Closed antoinealb closed 10 years ago
Are you sure that the counter must never be greater than the initial value? Semaphores are used for several things: mutual exclusion, thread synchronisation and signaling. I think there are some use cases where semaphores have an initial value of 0, which will fail at the test.
Initial value 0 means that the semaphore blocks access to an unavailable resource. Why create it in the first place? The simplest, meaningful semaphore allows one access, which can be taken immediately. (making it THEN unavailable for others to use)
On Thu, Jun 12, 2014 at 8:16 PM, Michael Spieler notifications@github.com wrote:
Are you sure that the counter must never be greater than the initial value? Semaphores are used for several things: mutual exclusion, thread synchronisation and signaling. I think there are some use cases where semaphores have an initial value of 0, which will fail at the test.
— Reply to this email directly or view it on GitHub https://github.com/cvra/platform-abstraction/pull/3#issuecomment-45928245 .
A simple example would be a synchronized buffer with two semaphores: one for counting the available space and one for counting the available data. At initialization the data-counting semaphore is initialized with 0. This will fail as soon as the buffer is filled and os_semaphore_release() is called.
In the example you described, you are using semaphores as a sort of mutex for managing resources, where every thread who takes the semaphore also has to release it. But semaphores do not have to be taken and released from the same thread (they have no "owner" like in mutexes/locks).
I agree that this may be an issue. Perhaps the best solution is to add a parameter for the maximum semaphore value ? Although this may be a problem when transitioning to the real implementation since uc/OS-III doesn't check for a maximum semaphore count (well, they are just checked for overflow, but we can leave that out).
Another option that I see would be to add a specific function to configure the mock semaphore behaviour to check or not to check if we signal'd a semaphore more often than we took it, because it could be a problem if we release a semaphore twice, for example for your free space-counting semaphore.

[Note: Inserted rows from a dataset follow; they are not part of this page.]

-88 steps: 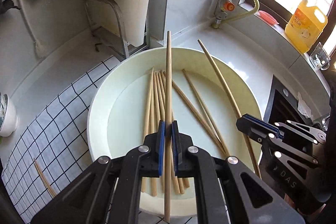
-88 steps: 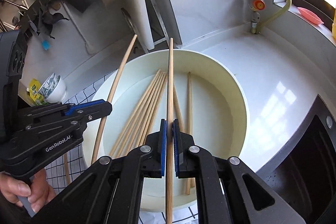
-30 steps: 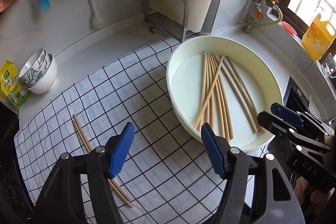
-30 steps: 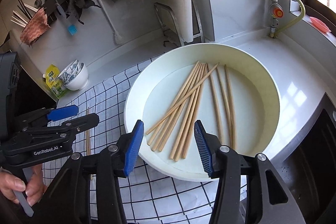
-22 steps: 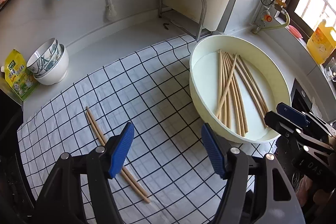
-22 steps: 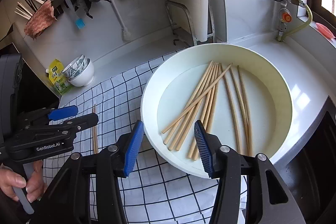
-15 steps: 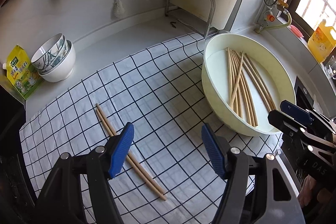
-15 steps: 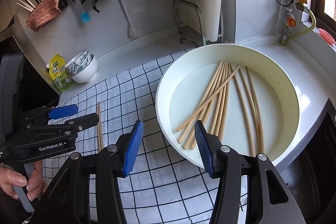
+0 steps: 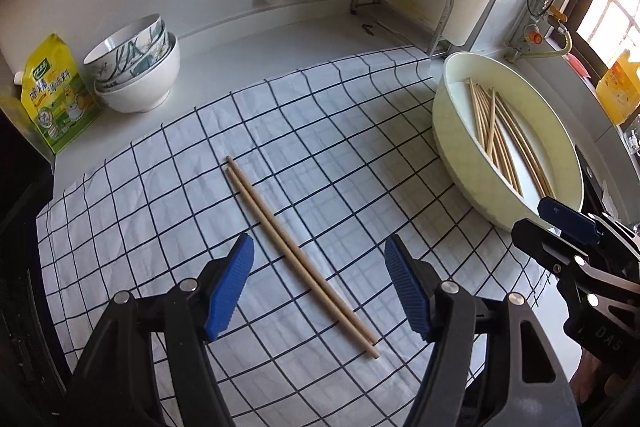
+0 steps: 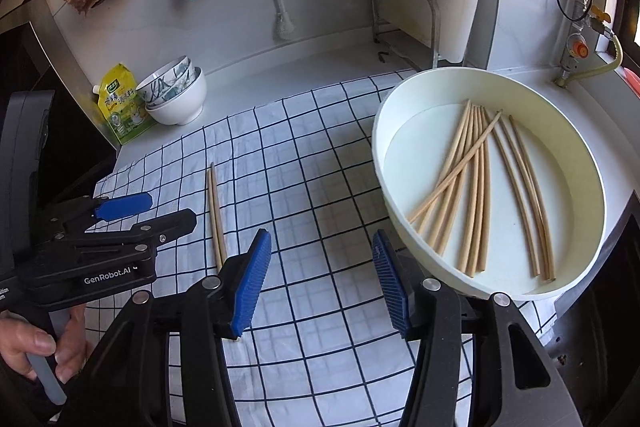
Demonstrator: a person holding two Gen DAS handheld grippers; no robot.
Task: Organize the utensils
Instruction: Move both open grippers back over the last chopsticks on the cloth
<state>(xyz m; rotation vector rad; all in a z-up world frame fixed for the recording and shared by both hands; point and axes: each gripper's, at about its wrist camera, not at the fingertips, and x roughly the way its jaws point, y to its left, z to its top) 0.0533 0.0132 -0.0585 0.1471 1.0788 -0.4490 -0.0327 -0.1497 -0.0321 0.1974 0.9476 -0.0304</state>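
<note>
White desk [image 9: 280, 39] under a checked cloth [image 9: 168, 195]; a pair of chopsticks [image 9: 298, 253] lies on it, side by side and touching, the rest sit in the basin [image 10: 592, 163] to the right. Both my claws are spread and empty: the left claw [image 9: 320, 283] hangs right over the pair, the right claw [image 10: 320, 283] is off beside the basin. Pair's long axis runs diagonally, far-left to near-right, so I judge the left is nearer and needs a roll to square its pads across the sticks.

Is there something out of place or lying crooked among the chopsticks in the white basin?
Yes. In the white basin, one chopstick lies slantwise across the others, which run roughly parallel. The pair of chopsticks on the checked cloth lies neatly side by side. Nothing looks spilled or broken.
</note>
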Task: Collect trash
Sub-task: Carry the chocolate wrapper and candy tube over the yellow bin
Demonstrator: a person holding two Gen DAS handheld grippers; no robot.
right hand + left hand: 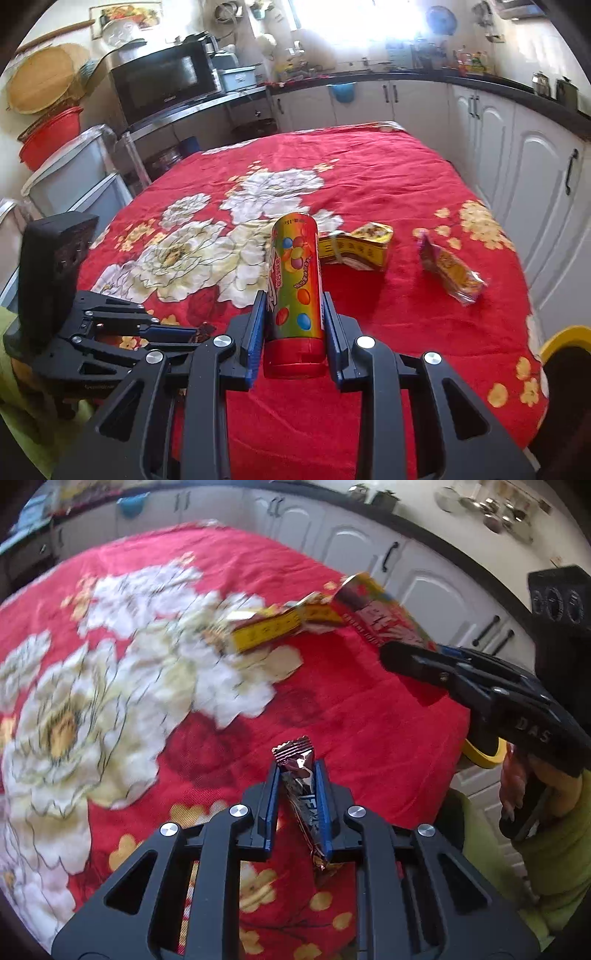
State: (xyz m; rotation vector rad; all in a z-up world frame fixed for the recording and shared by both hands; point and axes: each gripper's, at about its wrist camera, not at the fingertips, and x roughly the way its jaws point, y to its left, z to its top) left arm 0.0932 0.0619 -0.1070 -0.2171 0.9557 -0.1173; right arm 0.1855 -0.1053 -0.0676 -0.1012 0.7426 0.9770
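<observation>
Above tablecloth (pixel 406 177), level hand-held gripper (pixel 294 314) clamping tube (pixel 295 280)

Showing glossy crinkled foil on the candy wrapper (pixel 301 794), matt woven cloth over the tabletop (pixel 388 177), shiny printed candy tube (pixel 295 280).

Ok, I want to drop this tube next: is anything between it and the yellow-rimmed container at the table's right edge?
Nothing visible. Only bare red cloth lies between the tube in the right gripper and the yellow rim; the purple packet sits farther back.
</observation>
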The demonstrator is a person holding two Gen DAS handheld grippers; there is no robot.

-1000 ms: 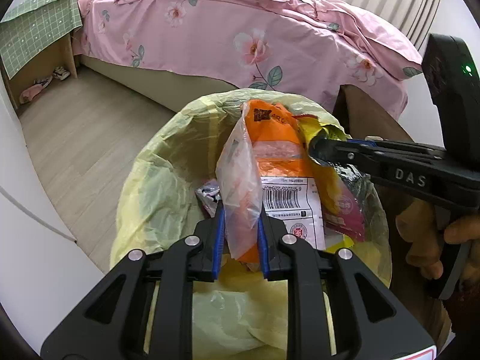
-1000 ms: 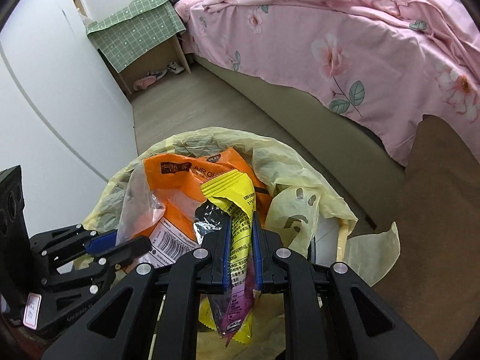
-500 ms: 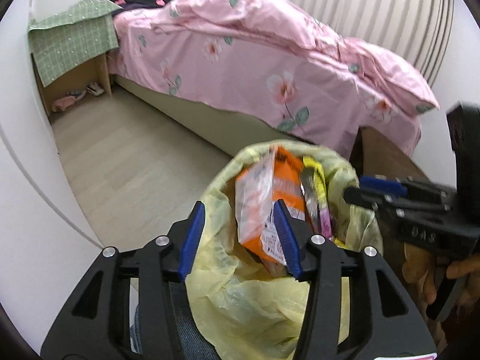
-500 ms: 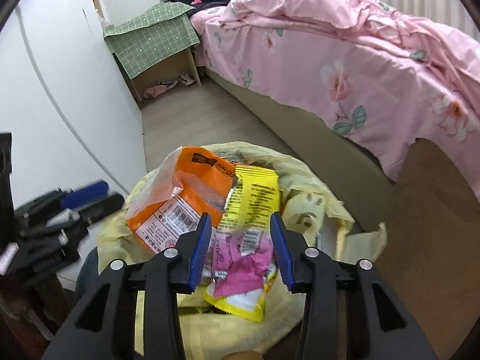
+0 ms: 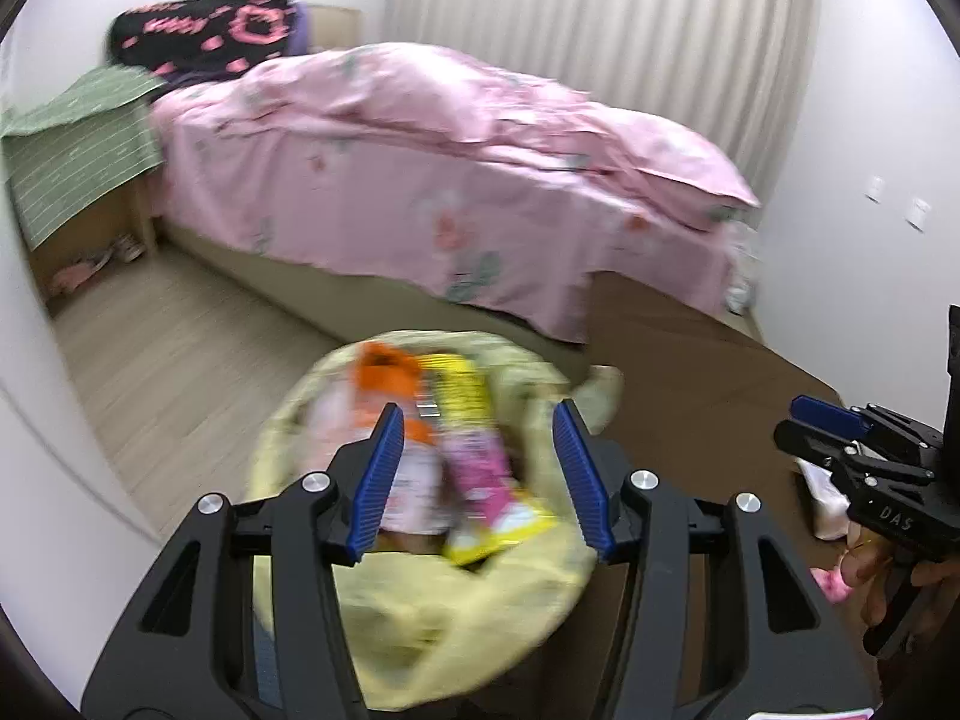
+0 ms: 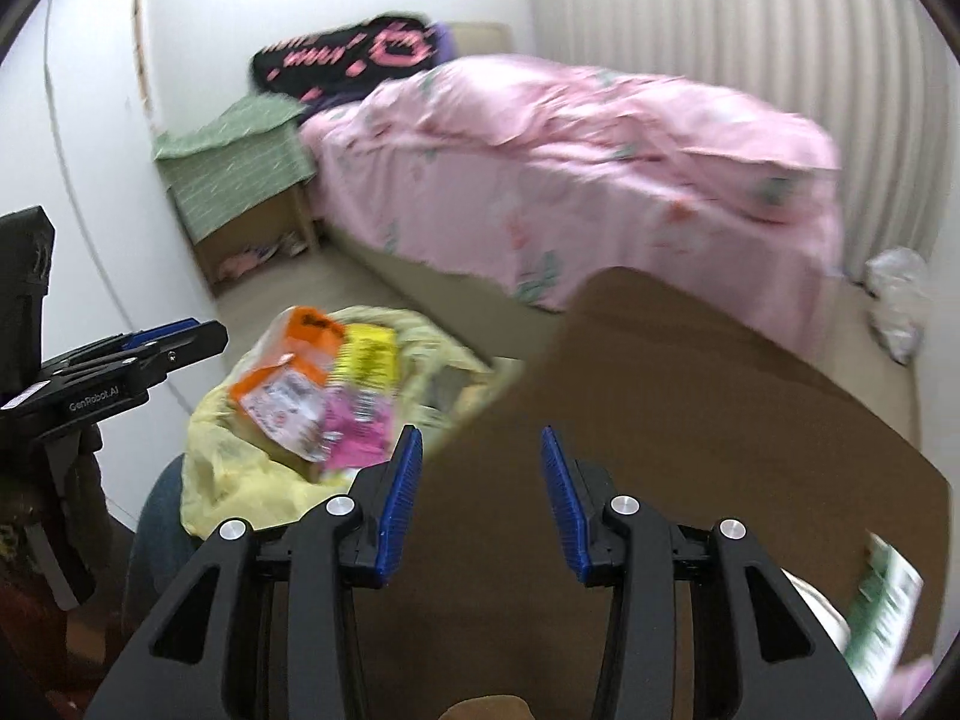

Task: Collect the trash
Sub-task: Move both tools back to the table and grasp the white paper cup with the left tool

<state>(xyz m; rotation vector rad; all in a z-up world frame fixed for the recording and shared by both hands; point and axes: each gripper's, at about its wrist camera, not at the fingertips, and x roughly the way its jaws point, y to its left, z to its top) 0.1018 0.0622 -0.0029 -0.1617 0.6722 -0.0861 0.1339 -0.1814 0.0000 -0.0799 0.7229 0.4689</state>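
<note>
A bin lined with a yellow bag (image 5: 420, 612) stands beside a brown table; it also shows in the right wrist view (image 6: 240, 468). An orange snack packet (image 5: 384, 384) and a yellow-and-pink wrapper (image 5: 474, 456) lie in it, also seen in the right wrist view as orange packet (image 6: 282, 372) and wrapper (image 6: 360, 396). My left gripper (image 5: 477, 480) is open and empty, above the bin. My right gripper (image 6: 477, 498) is open and empty, over the brown table (image 6: 690, 420). More litter lies at the table's right: a green-and-white wrapper (image 6: 882, 612) and white and pink scraps (image 5: 828, 504).
A bed with a pink floral cover (image 5: 450, 168) fills the back. A shelf under a green cloth (image 5: 72, 138) stands at the left wall. A white plastic bag (image 6: 900, 300) lies on the floor by the bed's foot. Wooden floor (image 5: 180, 348) runs between wall and bed.
Both grippers opened and let the orange packet and the yellow-pink wrapper drop into the bin. Both then rose and pulled back; the right one swung right over the table.
</note>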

This function could be removed (or be a no-op) when using the real implementation.
In the example you described, you are using semaphores as a sort of mutex for managing resources
I agree and I can't think of a case where a semaphore like this doesn't have max_count = 1
, i.e. is a mutex.
IMO we shouldn't care about max_count
.
Not caring about max_count in tests, or at least, not having the option to care is dangerous : In the example of the buffer with two semaphores, releasing the semaphore multiple times without taking it could result in memory corruption or other kind of bugs that could be prevented using this sort of validation.
But I also agree that the current implementation prevents a lot of useful operations on semaphores, which is also problematic.
releasing the semaphore multiple times without taking it
That's exactly what you do in the example of the buffer with two semaphores.
How many times you are allowed to post the semaphore isn't really a property of the semaphore itself but rather something like BUFFER_SIZE
.
Shouldn't the semaphore counter be checked in the application code's tests and not in the semaphore code?
Shouldn't the semaphore counter be checked in the application code's tests and not in the semaphore code?
That's what I was trying to say. :)
oooh right, consumer/producer pattern, sorry, good point.
Shouldn't the semaphore counter be checked in the application code's tests and not in the semaphore code?
It is easy to forget it in application test code. The only limit I see with the current code is the max_count. We could, however, initialize it separately : semaphore_t *os_semaphore_create(unsigned int count, unsigned int maxCount)
For consumer/producer patterns, maxCount = size of buffer.
The problem I see with adding it to the os_semaphore_create
is that maximum semaphore value is not enforced by uc/OS-III and someone might guess it is if we put it in the production code. Perhaps adding it as os_semaphore_mock_set_maxcount
would indicate to people that this feature only works on test code ?
why would you want to enforce a maxcount in a semaphore? i mean i get that for testing purposes you'd maybe want to check that a certain threshold is never passed but such stuff belongs strictly in the testing code!
That's why I suggest putting it in the test double only.
on a separate note, why is nobody using unsigned for unsigned values and the stdint.h types? (uint32_t, int16_t, uint64_t , ... ) don't we have C99 support? it would be useful to guarantee that the code compiles in a consistent way across 16, 32 and 64 bit platforms...
On Thu, Jun 12, 2014 at 10:46 PM, Antoine Albertelli < notifications@github.com> wrote:
The problem I see with adding it to the os_semaphore_create is that maximum semaphore value is not enforced by uc/OS-III and someone might guess it is if we put it in the production code. Perhaps adding it as os_semaphore_mock_set_maxcount would indicate to people that this feature only works on test code ?
— Reply to this email directly or view it on GitHub https://github.com/cvra/platform-abstraction/pull/3#issuecomment-45945801 .
on a separate note, why is nobody using unsigned for unsigned values and the stdint.h types? (uint32_t, int16_t, uint64_t , ... ) don't we have C99 support?
Opening a new issue to discuss that and locking this thrad.
As discussed in issue #2, we want to fail hard if we release a semaphore more than its initial value.